# [Task details]
The expected output is the set of lines below beginning at the one that contains "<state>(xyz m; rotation" and ending at the final line, reproduced exactly.

# [Data block]
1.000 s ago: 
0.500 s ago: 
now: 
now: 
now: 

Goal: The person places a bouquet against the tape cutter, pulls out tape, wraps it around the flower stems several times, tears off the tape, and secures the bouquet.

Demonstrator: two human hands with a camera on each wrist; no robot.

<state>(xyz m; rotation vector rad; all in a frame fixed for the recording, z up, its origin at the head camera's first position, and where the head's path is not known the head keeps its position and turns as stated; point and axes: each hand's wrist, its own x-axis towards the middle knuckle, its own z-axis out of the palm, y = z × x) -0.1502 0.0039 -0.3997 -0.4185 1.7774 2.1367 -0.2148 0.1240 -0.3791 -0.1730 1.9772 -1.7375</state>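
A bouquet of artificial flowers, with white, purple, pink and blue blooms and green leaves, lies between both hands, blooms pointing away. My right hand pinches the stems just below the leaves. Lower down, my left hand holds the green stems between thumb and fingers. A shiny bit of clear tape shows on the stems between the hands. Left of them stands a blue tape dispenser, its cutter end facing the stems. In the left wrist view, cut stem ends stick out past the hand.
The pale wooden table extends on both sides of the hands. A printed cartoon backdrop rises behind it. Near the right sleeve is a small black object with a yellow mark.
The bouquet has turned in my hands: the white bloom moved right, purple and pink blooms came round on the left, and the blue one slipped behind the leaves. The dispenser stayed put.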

# [Output]
<state>(xyz m; rotation vector rad; all in a frame fixed for the recording, z up, its origin at the head camera's first position, and where the head's path is not known the head keeps its position and turns as stated; point and axes: each hand's wrist, its own x-axis towards the middle knuckle, its own z-axis out of the palm, y = z × x) -0.1502 0.0039 -0.3997 -0.4185 1.7774 2.1367 -0.2148 0.1240 -0.3791 -0.1730 1.9772 -1.7375</state>
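A bouquet of artificial flowers, with white, purple, pink and blue blooms and green leaves, lies between both hands, blooms pointing away. My right hand pinches the stems just below the leaves. Lower down, my left hand holds the green stems between thumb and fingers. A shiny bit of clear tape shows on the stems between the hands. Left of them stands a blue tape dispenser, its cutter end facing the stems. In the left wrist view, cut stem ends stick out past the hand.
The pale wooden table extends on both sides of the hands. A printed cartoon backdrop rises behind it. Near the right sleeve is a small black object with a yellow mark.
The bouquet has turned in my hands: the white bloom moved right, purple and pink blooms came round on the left, and the blue one slipped behind the leaves. The dispenser stayed put.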

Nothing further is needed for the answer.